* [PROBLEM REQUIREMENTS]: Print the full listing below exactly, keeping every character as it stands.
━━━━━ DATASET CONTENT ━━━━━
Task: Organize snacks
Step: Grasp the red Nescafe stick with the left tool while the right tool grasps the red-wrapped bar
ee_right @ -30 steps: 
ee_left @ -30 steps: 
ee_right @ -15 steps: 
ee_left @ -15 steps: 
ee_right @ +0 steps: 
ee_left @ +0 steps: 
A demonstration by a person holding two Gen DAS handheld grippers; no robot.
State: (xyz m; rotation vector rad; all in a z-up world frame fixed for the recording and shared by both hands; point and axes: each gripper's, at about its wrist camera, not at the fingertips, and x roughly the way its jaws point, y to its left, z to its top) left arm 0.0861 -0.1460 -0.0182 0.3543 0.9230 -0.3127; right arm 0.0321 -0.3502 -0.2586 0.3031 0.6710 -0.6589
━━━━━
* [PROBLEM SOLUTION]:
Task: Organize snacks
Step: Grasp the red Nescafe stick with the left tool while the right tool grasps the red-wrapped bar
ee_right @ -30 steps: 
ee_left @ -30 steps: 
ee_right @ -15 steps: 
ee_left @ -15 steps: 
ee_right @ +0 steps: 
ee_left @ +0 steps: 
A demonstration by a person holding two Gen DAS handheld grippers; no robot.
State: (xyz m; rotation vector rad; all in a z-up world frame fixed for the recording and shared by both hands; point and axes: each gripper's, at about its wrist camera, not at the fingertips, and x roughly the way its jaws point, y to its left, z to its top) left arm 0.0861 -0.1460 -0.0182 0.3543 0.9230 -0.3127; right arm 0.0321 -0.3502 -0.2586 0.3031 0.6710 -0.6589

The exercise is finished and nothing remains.